We develop new forecasting models for electricity market based on our previous research [7]. Several new techniques have been applied in developing these models, including time-invariant or Non-decimated Wavelet Transform (NWT), neural network, SVM as well as data mining. The wavelet transform is introduced to pre-process the load and price data in order to enhance the accuracy of forecasting. The coefficients obtained form NWT, which are well localized in both time and frequency domains, are used in NN or SVM forecasting at the subsequent stage. Specially, the wavelet packet transform (WPT) has been implemented in price forecasting due to its decomposition capability over a wider frequency range. In load forecasting, the weather (temperature), which has significant impacts on energy consumption, has been used in addition to the historical load data. In case studies, it has been shown that new approaches are able to forecast the price and load of Australian National Electricity Market (NEM) with adequate accuracy. In addition, the introduction of WPT in the model has been justified through comparisons. Moreover, comparisons with other forecasting methods have shown the new models can provide more stable and reliable performance even under extremely chaotic market conditions.

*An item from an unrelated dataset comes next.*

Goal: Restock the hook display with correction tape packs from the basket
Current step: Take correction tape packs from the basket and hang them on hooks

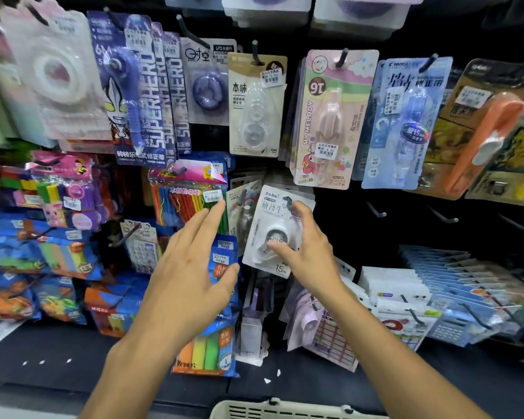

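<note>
- Hook display (pixel 375 207): dark pegboard wall, upper row full of hanging blister packs, e.g. the pink pack (pixel 330 116) and the beige pack (pixel 256 107). Bare hooks (pixel 375 210) in the lower row, right of the hands.
- Basket (pixel 285 411): only its pale slotted rim shows, at the bottom edge. Contents hidden.
- Left hand (pixel 194 267): empty, fingers straight and spread, in front of the coloured stick packs (pixel 191 201). Can't tell if it touches them.
- Right hand (pixel 303 246): pinching the white correction tape pack (pixel 273 231), thumb on the blister, fingers near the top edge.
- Pack sits tilted, at the lower row, its hang hole at a hook. Whether it is threaded on, can't tell.
- Likely step: seating the pack on its hook.
- Doing it well: square the card up, line the hole with the hook tip, slide straight back. Left hand could hold neighbouring packs aside. Let go only once it hangs flat.
</note>
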Demonstrator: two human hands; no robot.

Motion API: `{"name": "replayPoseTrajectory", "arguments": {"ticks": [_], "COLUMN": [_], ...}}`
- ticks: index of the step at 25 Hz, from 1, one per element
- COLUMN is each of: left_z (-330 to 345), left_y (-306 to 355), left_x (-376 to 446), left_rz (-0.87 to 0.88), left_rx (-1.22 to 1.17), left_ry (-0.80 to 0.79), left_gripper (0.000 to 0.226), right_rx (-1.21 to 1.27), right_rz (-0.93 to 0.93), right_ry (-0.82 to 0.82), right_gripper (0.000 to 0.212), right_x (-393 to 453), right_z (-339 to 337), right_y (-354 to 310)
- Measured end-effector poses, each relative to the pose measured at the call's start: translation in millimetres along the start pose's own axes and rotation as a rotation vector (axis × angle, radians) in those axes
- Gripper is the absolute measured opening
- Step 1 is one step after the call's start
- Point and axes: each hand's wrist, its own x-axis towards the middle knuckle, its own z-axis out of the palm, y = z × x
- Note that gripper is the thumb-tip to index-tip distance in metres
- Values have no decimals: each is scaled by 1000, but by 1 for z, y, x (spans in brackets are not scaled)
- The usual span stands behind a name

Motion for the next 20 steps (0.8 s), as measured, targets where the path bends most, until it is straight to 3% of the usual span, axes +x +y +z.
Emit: {"name": "replayPoseTrajectory", "arguments": {"ticks": [5,8,10,11,13,15,16,18,20], "left_z": [6,26,53,71,108,144,157,173,176], "left_y": [-11,-14,-22,-26,-31,-43,-50,-66,-78], "left_x": [-14,-30,-46,-56,-84,-121,-140,-173,-183], "left_rz": [-19,-46,-57,-49,-33,-31,-33,-73,-138], "left_rx": [16,131,232,271,275,281,317,430,463], "left_ry": [-102,-391,-647,-779,-989,-1138,-1223,-1419,-1504], "left_gripper": [81,78,75,73,66,62,63,67,67], "right_rx": [-34,-113,-77,-80,-232,-478,-554,-612,-672], "right_rz": [17,-16,89,181,362,346,282,153,29], "right_ry": [7,109,71,-51,-519,-1006,-1154,-1223,-1161], "right_gripper": [71,63,51,44,37,50,63,89,103], "right_x": [-16,-67,-133,-171,-249,-317,-344,-384,-400], "right_z": [-11,-14,-5,1,14,28,34,49,66], "right_y": [10,23,56,77,114,142,152,161,163]}}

3 OVERVIEW OF THE WPT-SVM FORECAST MODEL

As depicted in Fig. 1, the WPT-SVM forecast model for electricity price forecasting uses the same overall structure as that of [7]. There are p delay stages in the forecast model. The input is the electricity price series u[t], where t = 1, 2,…, N. The output of the system is the forecasted price data at n steps ahead, i.e. û[t+n]. If n =1, the whole system becomes a single step prediction model. The prediction approach involves three stages, namely the discrete wavelet packet decomposition of the input data, multi-resolution forecasting using SVMs, and wavelet reconstruction of the forecasted data.

3.1 Wavelet packet transform of electricity price data Initially, the present and p previous samples of the input data are fed into the discrete WPT. Consequently, the wavelet coefficients of different time and frequency

resolutions are obtained. Fig 1 shows the WPT process, where cAi and cDi represents the approximation and detail coefficients at decomposition level k. The number p can be considered as the order of the nonlinear forecast system, and its value is decided through empirical observation. Only three-level decomposition has been considered for WPT since too many decomposition levels imply excessive computational needs and time. The mother wavelets considered in the approach are those from the Daubechies family, since this family of wavelets excels in extracting features from signals and the discrete wavelet transform algorithm is available for this family [8]-[9].

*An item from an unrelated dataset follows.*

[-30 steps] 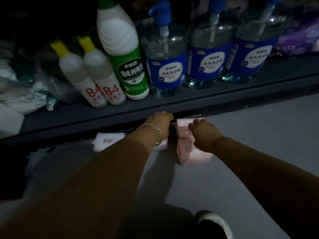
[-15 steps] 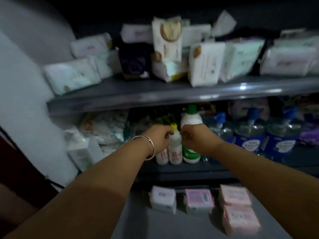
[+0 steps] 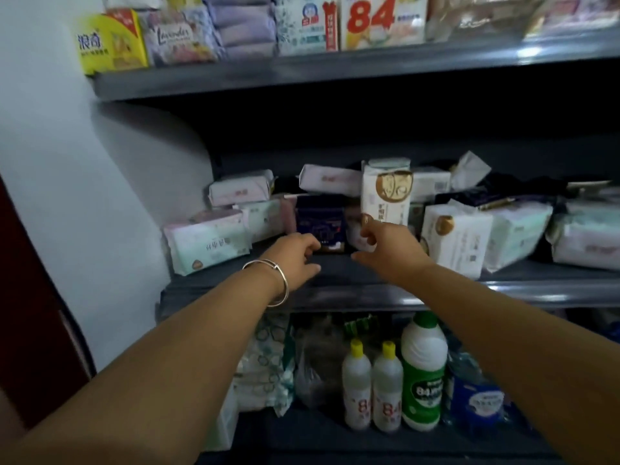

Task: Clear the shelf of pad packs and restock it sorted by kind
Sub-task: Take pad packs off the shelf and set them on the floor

Fig. 1: The multi-resolution forecast model

Comparing to the discrete wavelet algorithm (Mallat algorithm), the WPT extends the analysis in the high frequency range, and thus offers greater flexibility for signal analysis. This attribute has made the WPT more suitable than discrete wavelet transform (DWT) in our case studies for electricity price forecasting, since the price data contains much noise of high frequency. The classical DWT algorithm was developed by Mallat in 1988 [9]. However, due to the decimation employed, this algorithm is not a time-invariant transform and drops historical data in process. To keep the important historical information, as well as the time invariance for the transform, the redundant or NWT has been applied in our model instead of the Mallat algorithm. In the developed forecast model, the à trous algorithm is applied to achieve such time-invariant or non-decimated wavelet packets transform [10]. Details about DWT and WPT will be covered in section III.

3.2 Multi-resolution forecasting using SVMs In the second stage, a number of forecastors are allocated to predict the wavelet coefficients obtained form the WPT. The support vector machines are applied as the basic forecasting units. The SVMs have been successfully applied to classification tasks and more recently also to regression [6]. The perfect nonlinear generalization ability of SVM makes it ideal for forecasting the chaotic electricity price. Specifically, the SVM is based on the statistical learning theory that provides the SVM with

excellent ability to generalize well on not only training data but also unseen data [5], [6]. This property is definitely essential in any machine learning and NN applications, such as the time series prediction in this study. More details about the SVM and its application in the forecast model will be covered in Section 5.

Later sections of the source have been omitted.